The hon. Gentleman touched on poverty earlier. The learning disability employment gap is over 90%; if we actually want to look at the wellness of people with learning or communication difficulties, we as a society must include them, rather than parking them on the side and wasting their talents.
The hon. Lady is right, and if I may give a quick plug, the all-party parliamentary group has done some important work with the National Autistic Society on precisely the issue of autism, employment and education. I understand it will be published shortly and I hope it provides a focus for a future debate.
Following on from that point, does the hon. Gentleman agree that people with autism and additional support needs have a huge contribution to make to our economy and society? As someone who has had a number of people on work experience, they have helped me to see the world in a different way. I am sure the hon. Gentleman will have seen “The Curious Incident of the Dog in the Night-Time”; when I went to see that in the west end, it was a turning point for me in understanding the world and a little window into how people with autism see it.
The hon. Lady is absolutely right. That enormous employment gap is a tragedy in terms of not only the lost opportunities for those people directly affected, but the wasted opportunities for the many employers who could be benefiting from the skills of people with autism and other learning disabilities, and for wider society, which is losing the contributions that they can make.
Finally, I will touch quickly on the issue of mental health. Autism is not a mental illness, but we know that people with autism are much more likely to be affected by many mental illnesses, particularly anxiety-related illnesses, than the general population. We need to ensure that the new framework is properly embedded across mental healthcare as well as physical healthcare, so that our mental health services can ensure that people with autism get the proper services they need. Far too often, people with autism find not only that their condition means their mental health problems are not properly diagnosed at an early stage, but that, if diagnosed, their condition can interfere with their receiving the appropriate treatment in a way that might be expected elsewhere.
We must ensure that autism is one of the four clinical priorities right across the healthcare system and that the training our healthcare professionals receive reflects that.

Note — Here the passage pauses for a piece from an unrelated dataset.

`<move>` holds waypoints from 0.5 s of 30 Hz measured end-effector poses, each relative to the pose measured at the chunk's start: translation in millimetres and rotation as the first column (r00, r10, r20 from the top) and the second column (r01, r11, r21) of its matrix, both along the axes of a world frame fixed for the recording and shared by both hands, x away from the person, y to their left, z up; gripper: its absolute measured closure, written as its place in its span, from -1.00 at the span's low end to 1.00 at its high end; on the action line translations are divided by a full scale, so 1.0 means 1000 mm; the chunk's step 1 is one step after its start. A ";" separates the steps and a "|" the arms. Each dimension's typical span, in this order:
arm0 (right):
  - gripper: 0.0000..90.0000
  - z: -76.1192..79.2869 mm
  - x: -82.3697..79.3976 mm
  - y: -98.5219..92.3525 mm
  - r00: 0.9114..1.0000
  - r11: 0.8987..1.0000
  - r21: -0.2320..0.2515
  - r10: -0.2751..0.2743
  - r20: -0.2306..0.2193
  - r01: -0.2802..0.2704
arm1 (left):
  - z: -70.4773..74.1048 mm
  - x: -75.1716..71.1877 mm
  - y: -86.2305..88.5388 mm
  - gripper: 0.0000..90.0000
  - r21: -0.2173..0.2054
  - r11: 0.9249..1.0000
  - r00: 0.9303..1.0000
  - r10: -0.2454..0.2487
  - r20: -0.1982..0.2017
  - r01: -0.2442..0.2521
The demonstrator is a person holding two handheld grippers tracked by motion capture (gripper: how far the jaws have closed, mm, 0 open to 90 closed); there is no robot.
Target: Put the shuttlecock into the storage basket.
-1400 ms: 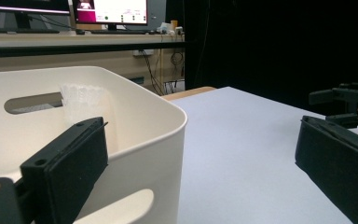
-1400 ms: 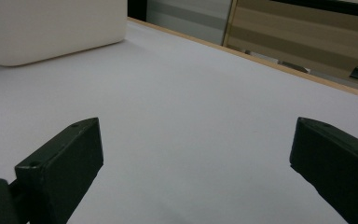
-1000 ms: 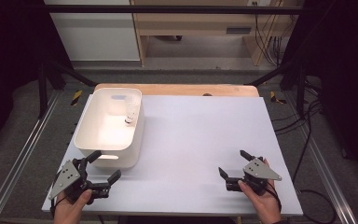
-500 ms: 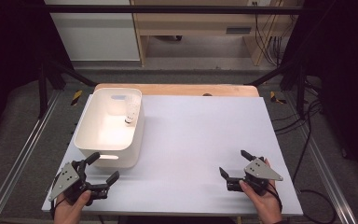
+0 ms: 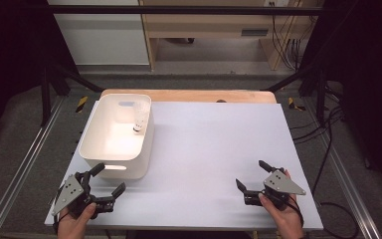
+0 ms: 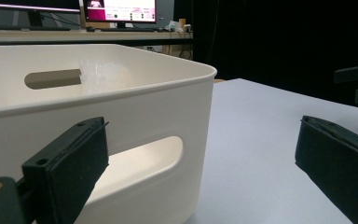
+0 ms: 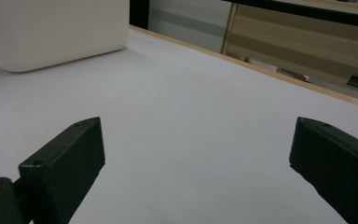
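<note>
LEFT: my left gripper [image 5: 105, 182] had drawn back slightly toward the near table edge, jaws wide, empty | RIGHT: right gripper [image 5: 256, 177] unchanged, jaws wide | OBJECT: white rectangular plastic bin [image 5: 95, 146] just ahead of left gripper, small translucent shuttlecock-like item [image 5: 139, 122] inside | STATUS: I judged no grasp begun.

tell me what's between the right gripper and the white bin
Nothing: in the high view, only bare white table top runs from the right gripper to the white bin. The right gripper view shows the same bare stretch.
</note>
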State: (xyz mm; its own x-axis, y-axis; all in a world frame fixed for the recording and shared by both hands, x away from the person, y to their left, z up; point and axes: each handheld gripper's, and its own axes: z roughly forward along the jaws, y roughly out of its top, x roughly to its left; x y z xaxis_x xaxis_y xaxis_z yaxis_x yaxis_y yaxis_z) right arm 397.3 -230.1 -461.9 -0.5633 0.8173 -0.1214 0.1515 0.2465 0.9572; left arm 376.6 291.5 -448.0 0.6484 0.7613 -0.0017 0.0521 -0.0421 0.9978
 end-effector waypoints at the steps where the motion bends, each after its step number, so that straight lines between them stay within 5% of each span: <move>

Only then can we start to address the healthcare inequalities that we see in this country and, hopefully, try to ensure that there are fewer repeats of the terrible stories we have heard this afternoon.
Before I call the next speaker, I think that, without compromising the objectivity of the Chair, I should probably have put on record at the beginning of this sitting that I currently chair the all-party parliamentary group on autism, in case people have not gathered that by this stage. Secondly, I apologise for the temperature in this room, which is below what I would consider comfortable standards. We have made inquiries and unfortunately we cannot adjust the temperature unless the room is vacated and the engineers come in to look at the equipment. I apologise for that, but, unusually, if anybody wants to put on their coats, they are welcome to. I understand that some people are feeling very cold in this environment and I can only apologise.